Il rifacimento integrale del testo provocò un ritardo nella composizione e ripetuti rinvìi della data prevista per la presentazione ufficiale della cantata ai suoi impliciti destinatari, ossia l'imperatore d'Austria, lo zar di Russia e i re di Danimarca, Prussia, Württemberg e Baviera, che vi sono citati mediante allusioni geografiche o allegorie. Infine, il 29 novembre 1814, un martedì (la data del 27 era stata esclusa dalla censura con il curioso motivo che i puritani inglesi non si sarebbero recati a concerto di domenica), l'opera fu eseguita insieme con altri due recentissimi successi beethoveniani per grande orchestra, La battaglia di Victoria e la settima sinfonia.

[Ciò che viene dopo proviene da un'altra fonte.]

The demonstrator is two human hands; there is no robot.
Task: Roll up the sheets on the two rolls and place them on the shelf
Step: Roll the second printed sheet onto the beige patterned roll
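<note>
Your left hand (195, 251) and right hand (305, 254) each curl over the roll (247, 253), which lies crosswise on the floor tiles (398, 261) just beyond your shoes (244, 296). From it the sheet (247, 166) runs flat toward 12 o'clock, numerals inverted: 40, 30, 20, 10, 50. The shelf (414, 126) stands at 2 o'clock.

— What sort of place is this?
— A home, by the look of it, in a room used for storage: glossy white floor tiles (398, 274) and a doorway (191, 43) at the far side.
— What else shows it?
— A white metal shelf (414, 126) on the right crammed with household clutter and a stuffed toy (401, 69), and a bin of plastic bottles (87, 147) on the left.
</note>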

Le due sale del Burgtheater, messe a disposizione dall'amministrazione municipale, rigurgitavano di una folla di seimila persone, in mezzo alle quali figuravano lo zar, la zarina, verosimilmente l'imperatore d'Austria, inoltre le granduchesse di Russia, il re di Prussia, il principe di Sicilia. Molti augusti spettatori pagarono al compositore un prezzo supplementare oltre a quello del biglietto: il più generoso fu lo zar Alessandro, che gli elargì duecento ducati e il più tirchio Federico Guglielmo III di Prussia, che si limitò ad una «mancia» di dieci. È innegabile che Il momento glorioso, come del resto Le rovine di Atene (il cui libretto servì forse a Bernard da modello), sia svantaggiato da un testo così strettamente connesso ad avvenimenti e personaggi dell'epoca, da diventare, già poco dopo il suo apparire, fuori moda e addirittura ridicolo. La prova è che, nel 1837, a soli dieci anni dalla morte di Beethoven, la partitura fu ristampata con un testo di Friedrich Rochlitz intitolato Elogio della musica: in luogo dell'encomio ai vincitori, si ha un'esaltazione dei poteri sublimi dell'arte di Euterpe, come nella Fantasia per piano, orchestra e coro.

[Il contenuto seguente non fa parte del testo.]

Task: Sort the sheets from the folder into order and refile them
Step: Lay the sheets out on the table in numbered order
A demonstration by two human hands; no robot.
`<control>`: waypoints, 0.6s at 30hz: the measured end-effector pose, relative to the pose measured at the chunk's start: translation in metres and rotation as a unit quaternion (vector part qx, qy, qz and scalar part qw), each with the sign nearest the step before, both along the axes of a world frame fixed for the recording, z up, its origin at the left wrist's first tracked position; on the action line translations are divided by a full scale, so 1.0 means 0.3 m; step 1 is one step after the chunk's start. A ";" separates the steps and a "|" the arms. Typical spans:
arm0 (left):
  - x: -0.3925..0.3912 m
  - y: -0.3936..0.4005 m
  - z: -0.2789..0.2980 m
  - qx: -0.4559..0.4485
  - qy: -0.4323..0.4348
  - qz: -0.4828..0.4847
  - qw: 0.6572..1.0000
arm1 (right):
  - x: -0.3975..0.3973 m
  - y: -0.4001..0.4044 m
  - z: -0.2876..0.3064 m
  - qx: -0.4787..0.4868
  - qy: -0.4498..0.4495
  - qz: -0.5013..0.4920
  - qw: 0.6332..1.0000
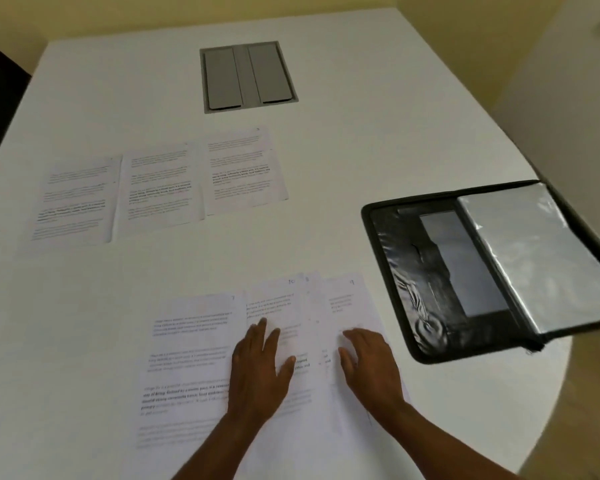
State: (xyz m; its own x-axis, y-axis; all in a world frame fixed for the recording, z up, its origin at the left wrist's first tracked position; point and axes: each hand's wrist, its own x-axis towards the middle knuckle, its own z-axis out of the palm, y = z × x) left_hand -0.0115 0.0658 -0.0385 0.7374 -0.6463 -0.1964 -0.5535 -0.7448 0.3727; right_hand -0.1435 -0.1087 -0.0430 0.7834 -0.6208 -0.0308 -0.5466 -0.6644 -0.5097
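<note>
Three printed sheets (160, 188) are lying in a row on the far left part of the white table (361, 133), their edges touching or slightly overlapping. A grey hatch (248, 76) with two flaps is sitting flush in the tabletop beyond them. Nearer the person, a fanned spread of sheets (194, 362) is lying face up; handwritten numbers are showing at some top corners. The left hand (258, 370) is resting palm down on this spread, fingers extended and flat, gripping nothing. The right hand (369, 367) is lying just beside it, likewise open and flat on the rightmost sheets. At the right, the black folder (413, 278) is lying open on the table, clear plastic sleeves (548, 258) showing, its far side overhanging the table edge.
</note>
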 end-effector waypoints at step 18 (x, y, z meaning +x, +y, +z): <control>-0.270 0.150 0.003 0.144 0.041 -0.064 0.987 | -0.206 0.183 0.042 0.099 0.130 -0.039 0.986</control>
State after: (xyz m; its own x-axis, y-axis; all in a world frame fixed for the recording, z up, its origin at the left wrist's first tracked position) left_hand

In tempi più recenti il direttore d'orchestra Hermann Scherchen propose una quarta versione del Momento glorioso, adattando alla musica di Beethoven parole e concetti senza alcun rapporto con quelli originali, ma neppure in questo caso l'iniziativa ha potuto rialzare le sorti di un'opera comunemente ritenuta fallita. Il solo fatto di essere stata oggetto, in varie epoche, come nessun'altra creazione beethoveniana, di tentativi così complessi e faticosi di salvataggio, denota tuttavia che la musica non è priva di meriti.

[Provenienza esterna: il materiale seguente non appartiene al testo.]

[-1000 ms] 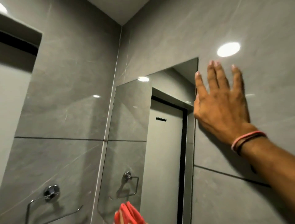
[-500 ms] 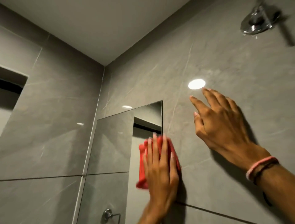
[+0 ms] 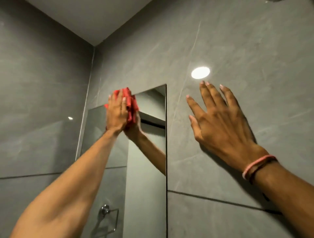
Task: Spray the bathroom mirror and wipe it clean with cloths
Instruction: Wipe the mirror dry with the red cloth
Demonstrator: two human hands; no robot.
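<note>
A tall frameless mirror (image 3: 147, 195) is set into the grey tiled wall. My left hand (image 3: 117, 113) presses a red cloth (image 3: 130, 103) flat against the mirror's top edge, near its upper left part. The hand and arm are mirrored in the glass just to the right. My right hand (image 3: 219, 125) rests on the wall tile to the right of the mirror, fingers spread, holding nothing. A pink band and a dark band circle that wrist. No spray bottle is in view.
Grey tiled walls meet in a corner (image 3: 91, 71) left of the mirror. A ceiling light glares off the tile (image 3: 200, 72) above my right hand. A chrome towel ring (image 3: 108, 212) shows reflected low in the mirror. A shower head's edge (image 3: 273, 0) pokes in at the top right.
My left hand has carried the red cloth up and left, from the mirror's right side to its top edge. My right hand has flattened against the tile.
</note>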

n. 1. Coro. Allegro ma non troppo. L'invocazione orizzontale «L'Europa vive», che è sottolineata dal suono cupo e glorioso dei tromboni mescolati a tutte le altre componenti dell'orchestra salvo le trombe, si anima nelle prime quattro battute attraverso i successivi passaggi dinamici da forte a sforzando a fortissimo. E nella quinta misura si aggiungono le trombe per conferire all'accordo di la maggiore - la tonalità chiara e metallica della settima - uno smalto supplementare. Dopo aver proceduto per linee parallele insieme con fiati ed archi, con qualche sporadica frase a cappella quando è fatta allusione ai «secoli passati», il coro si divide nelle sue quattro famiglie, adottando un vigoroso stile fugato. Esso è in carattere con l'evocazione della figura regale, la quale, secondo il testo pomposo, avanza in groppa all'arcobaleno. E quest'ultimo è descritto da un disegno semicircolare di flauti, oboi e clarinetti, uno dei rari spiragli di pura melodia strumentale che si aprano nella solenne polifonia di circostanza. Nell'ultima parte, là dove i popoli chiedono all'Europa di rispondere al loro appello di amore, Beethoven fa uso di un tema a note ribattute lungo ed arcuato, che preannuncia, come del resto le corrispondenti parole, l'Inno alla gioia della Nona Sinfonia.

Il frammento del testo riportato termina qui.